Melanoma is a highly aggressive cancer in both humans and dogs with significant biological and clinical similarities. This study aimed to identify therapeutic kinase targets in canine melanoma by screening kinase inhibitors in canine melanoma cell lines. Cell viability assays showed that seven inhibitors reduced viability in both CMGD2 and TLM1 cells, whereas additional compounds showed cell line-specific activity. The most promising kinase targets were AURKA, AURKB, AXL, CLK1/2/4, IGF1R, MAP2K1, and MAP2K2. Gene expression analysis confirmed expression of these targets in the cell lines, except for CLK3. In silico analyses revealed high structural homology (≥90%) between canine and human kinases, supporting the translational relevance of these findings.
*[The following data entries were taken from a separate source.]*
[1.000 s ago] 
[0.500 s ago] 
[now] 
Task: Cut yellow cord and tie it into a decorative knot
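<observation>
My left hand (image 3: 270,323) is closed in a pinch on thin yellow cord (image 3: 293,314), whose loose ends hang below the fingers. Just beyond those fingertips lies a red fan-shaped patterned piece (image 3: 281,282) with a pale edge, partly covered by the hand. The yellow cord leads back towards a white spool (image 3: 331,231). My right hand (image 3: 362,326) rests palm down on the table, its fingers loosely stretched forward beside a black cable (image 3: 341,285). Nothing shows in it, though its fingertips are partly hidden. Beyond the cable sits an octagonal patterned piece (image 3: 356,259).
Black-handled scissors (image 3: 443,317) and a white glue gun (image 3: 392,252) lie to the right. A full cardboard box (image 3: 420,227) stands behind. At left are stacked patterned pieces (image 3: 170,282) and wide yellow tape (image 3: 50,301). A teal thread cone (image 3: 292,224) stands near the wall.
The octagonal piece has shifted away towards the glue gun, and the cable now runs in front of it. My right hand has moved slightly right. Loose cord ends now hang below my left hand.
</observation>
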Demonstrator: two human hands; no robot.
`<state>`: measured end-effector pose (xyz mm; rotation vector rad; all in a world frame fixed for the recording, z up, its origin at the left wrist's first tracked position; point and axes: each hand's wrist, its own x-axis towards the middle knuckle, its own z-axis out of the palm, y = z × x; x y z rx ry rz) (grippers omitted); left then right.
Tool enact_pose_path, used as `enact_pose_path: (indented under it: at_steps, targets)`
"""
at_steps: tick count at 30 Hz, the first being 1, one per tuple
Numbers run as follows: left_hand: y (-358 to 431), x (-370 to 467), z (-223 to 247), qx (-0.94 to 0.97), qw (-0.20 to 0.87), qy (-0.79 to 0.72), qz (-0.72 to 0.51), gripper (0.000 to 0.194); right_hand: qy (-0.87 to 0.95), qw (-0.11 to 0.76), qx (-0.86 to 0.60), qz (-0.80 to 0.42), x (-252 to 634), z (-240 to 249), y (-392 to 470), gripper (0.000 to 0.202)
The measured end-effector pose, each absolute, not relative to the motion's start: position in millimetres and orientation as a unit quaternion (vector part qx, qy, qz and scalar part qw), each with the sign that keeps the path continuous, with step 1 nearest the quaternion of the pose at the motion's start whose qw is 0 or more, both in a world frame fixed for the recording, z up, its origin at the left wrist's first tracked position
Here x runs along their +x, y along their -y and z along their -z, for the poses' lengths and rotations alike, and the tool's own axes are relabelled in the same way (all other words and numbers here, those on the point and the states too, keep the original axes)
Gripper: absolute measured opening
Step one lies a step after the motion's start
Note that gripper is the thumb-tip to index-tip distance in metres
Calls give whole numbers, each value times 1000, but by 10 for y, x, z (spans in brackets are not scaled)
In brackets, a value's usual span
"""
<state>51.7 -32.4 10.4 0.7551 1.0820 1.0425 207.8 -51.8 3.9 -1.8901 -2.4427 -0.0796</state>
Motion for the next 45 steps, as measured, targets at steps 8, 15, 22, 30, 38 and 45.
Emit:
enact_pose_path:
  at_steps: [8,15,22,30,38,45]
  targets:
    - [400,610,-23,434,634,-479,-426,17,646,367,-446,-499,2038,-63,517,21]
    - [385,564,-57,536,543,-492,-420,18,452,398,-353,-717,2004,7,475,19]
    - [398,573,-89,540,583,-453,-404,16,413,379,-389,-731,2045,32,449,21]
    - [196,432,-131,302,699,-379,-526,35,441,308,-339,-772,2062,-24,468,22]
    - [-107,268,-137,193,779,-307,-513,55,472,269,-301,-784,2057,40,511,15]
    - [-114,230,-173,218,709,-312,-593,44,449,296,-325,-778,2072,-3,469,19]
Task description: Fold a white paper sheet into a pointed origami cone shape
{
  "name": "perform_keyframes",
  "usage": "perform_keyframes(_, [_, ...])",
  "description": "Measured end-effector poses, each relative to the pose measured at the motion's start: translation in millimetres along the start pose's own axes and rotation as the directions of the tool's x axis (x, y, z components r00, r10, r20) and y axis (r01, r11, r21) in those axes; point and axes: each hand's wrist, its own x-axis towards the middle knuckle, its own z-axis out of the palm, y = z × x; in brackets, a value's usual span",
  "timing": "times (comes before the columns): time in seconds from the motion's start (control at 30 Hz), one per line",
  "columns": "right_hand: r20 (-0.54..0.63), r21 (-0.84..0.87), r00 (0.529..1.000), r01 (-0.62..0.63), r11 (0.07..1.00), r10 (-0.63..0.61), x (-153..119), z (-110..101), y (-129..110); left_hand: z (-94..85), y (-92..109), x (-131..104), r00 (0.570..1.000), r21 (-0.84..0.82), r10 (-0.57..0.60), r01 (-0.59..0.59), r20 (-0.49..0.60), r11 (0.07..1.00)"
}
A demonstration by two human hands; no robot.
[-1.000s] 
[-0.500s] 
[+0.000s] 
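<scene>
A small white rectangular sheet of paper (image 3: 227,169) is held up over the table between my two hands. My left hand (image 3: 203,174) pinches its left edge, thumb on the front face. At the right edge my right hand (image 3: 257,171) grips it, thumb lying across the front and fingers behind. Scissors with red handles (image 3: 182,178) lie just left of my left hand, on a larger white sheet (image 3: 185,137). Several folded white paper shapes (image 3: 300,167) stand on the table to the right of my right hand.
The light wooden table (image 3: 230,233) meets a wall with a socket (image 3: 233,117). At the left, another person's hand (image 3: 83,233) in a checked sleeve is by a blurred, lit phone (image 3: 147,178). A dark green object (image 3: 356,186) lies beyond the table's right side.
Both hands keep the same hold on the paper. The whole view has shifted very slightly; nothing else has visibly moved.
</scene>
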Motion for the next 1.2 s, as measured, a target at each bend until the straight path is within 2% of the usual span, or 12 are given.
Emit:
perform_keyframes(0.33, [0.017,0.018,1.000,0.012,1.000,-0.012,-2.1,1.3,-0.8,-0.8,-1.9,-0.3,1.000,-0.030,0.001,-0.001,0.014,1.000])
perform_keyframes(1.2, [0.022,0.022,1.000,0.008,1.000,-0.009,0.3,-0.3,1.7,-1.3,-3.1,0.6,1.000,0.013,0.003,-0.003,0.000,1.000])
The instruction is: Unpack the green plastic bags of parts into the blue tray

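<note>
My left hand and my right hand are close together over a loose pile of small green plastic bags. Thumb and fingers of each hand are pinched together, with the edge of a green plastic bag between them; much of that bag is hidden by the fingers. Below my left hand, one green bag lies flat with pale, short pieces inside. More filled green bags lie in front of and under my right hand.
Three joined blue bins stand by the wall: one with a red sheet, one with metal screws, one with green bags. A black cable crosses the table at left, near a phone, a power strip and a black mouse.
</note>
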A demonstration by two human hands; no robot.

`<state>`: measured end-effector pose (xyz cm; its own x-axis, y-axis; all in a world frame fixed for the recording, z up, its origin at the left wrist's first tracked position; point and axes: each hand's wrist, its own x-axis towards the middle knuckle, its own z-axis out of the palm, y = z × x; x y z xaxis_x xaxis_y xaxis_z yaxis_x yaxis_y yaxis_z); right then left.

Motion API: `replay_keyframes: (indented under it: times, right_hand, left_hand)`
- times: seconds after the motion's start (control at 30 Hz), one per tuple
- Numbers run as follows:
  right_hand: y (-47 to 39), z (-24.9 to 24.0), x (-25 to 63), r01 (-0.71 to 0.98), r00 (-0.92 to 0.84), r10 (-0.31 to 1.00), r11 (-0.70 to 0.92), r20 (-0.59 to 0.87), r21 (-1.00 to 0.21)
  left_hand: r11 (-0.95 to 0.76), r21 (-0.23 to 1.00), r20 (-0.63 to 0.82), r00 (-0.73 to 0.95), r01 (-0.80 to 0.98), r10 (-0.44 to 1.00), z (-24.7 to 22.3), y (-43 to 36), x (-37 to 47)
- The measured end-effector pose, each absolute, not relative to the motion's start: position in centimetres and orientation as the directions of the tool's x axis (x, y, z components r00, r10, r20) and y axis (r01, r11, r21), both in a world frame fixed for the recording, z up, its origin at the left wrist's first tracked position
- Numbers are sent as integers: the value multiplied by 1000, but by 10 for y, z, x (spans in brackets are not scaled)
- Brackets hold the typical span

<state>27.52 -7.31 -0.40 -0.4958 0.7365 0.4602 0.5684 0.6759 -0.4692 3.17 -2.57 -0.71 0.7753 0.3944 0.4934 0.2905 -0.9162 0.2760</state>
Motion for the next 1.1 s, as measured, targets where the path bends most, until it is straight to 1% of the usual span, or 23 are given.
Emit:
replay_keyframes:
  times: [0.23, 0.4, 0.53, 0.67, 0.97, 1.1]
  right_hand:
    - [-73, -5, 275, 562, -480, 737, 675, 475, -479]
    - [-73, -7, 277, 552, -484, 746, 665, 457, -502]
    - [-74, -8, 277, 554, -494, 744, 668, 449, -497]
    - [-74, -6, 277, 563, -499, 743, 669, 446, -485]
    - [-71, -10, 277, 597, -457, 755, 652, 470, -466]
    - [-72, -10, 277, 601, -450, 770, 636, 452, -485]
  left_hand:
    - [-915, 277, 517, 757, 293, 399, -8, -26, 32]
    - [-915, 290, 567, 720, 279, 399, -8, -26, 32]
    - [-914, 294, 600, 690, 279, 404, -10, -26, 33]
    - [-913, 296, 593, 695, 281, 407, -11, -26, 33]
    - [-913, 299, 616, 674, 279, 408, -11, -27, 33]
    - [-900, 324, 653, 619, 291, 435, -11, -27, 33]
Molecular docking further demonstrated similar predicted binding profiles between human and canine kinases. Several FDA-approved drugs targeting these kinases were identified as potential repurposing candidates for canine melanoma treatment. These findings highlight the potential of targeted therapies for canine melanoma and reinforce the value of comparative oncology in advancing precision medicine across species. However, these findings are based on an exploratory single-dose in vitro screen, a small tumor cohort, and in silico analyses, and therefore require dose-response, protein-level, and in vivo validation.